▶ _Stored data_
"""

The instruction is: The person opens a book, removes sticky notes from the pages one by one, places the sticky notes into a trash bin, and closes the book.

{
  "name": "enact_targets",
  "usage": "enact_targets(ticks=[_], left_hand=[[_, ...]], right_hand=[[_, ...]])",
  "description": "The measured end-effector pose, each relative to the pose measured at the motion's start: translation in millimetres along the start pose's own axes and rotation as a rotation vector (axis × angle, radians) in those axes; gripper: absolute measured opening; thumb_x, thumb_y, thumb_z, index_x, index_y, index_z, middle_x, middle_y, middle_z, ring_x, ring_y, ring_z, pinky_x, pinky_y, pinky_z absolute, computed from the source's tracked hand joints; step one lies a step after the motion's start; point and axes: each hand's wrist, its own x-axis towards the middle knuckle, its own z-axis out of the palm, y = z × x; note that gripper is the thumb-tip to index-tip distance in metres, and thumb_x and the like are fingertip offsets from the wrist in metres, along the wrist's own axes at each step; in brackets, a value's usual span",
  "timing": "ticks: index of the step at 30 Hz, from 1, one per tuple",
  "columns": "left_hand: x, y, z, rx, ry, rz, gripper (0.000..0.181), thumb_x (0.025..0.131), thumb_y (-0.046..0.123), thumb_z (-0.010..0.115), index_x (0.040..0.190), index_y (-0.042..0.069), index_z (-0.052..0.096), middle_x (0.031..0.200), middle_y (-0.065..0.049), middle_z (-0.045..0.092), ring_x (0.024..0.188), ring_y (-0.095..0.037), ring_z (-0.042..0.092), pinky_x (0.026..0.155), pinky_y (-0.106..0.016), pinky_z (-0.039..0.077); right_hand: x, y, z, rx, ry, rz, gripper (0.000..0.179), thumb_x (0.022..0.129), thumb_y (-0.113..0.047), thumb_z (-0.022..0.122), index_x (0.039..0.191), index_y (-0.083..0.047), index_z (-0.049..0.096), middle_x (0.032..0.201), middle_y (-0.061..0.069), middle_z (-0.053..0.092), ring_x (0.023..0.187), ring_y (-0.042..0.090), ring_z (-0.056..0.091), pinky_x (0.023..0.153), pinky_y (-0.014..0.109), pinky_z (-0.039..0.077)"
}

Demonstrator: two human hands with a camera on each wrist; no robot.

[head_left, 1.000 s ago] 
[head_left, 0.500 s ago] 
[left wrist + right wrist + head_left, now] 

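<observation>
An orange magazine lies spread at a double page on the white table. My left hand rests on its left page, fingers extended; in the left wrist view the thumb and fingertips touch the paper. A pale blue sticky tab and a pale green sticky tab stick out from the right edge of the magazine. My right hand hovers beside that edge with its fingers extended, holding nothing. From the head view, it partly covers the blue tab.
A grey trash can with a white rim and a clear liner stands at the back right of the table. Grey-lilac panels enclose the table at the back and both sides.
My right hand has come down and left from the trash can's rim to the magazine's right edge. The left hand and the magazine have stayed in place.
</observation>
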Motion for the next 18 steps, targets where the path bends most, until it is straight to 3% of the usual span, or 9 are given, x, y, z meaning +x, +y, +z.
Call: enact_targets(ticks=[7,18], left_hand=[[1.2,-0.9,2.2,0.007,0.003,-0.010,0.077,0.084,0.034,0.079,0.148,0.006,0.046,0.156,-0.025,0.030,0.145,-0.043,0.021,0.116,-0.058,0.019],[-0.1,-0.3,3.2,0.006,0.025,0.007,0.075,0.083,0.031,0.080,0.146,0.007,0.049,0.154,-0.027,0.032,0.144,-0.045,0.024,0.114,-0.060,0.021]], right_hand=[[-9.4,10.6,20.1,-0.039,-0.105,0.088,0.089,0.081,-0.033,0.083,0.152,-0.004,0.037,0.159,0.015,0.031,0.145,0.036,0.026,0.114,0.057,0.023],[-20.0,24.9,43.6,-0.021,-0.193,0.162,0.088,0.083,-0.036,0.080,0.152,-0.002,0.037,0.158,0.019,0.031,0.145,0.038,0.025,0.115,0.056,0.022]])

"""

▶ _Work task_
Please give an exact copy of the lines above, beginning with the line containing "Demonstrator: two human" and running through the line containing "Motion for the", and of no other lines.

▶ _Result of the exercise_
Demonstrator: two human hands with a camera on each wrist; no robot.

[head_left, 1.000 s ago] 
[head_left, 0.500 s ago] 
[left wrist + right wrist + head_left, now] 

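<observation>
An orange magazine lies spread at a double page on the white table. My left hand rests on its left page, fingers extended; in the left wrist view the thumb and fingertips touch the paper. A pale blue sticky tab and a pale green sticky tab stick out from the right edge of the magazine. My right hand hovers beside that edge with its fingers extended, holding nothing. From the head view, it partly covers the blue tab.
A grey trash can with a white rim and a clear liner stands at the back right of the table. Grey-lilac panels enclose the table at the back and both sides.
My right hand has come down and left from the trash can's rim to the magazine's right edge. The left hand and the magazine have stayed in place.
</observation>
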Motion for the next 18 steps, targets where the path bends most, until it is straight to 3% of the usual span, or 9 are given, x, y, z meaning +x, +y, +z.

The output given here is complete.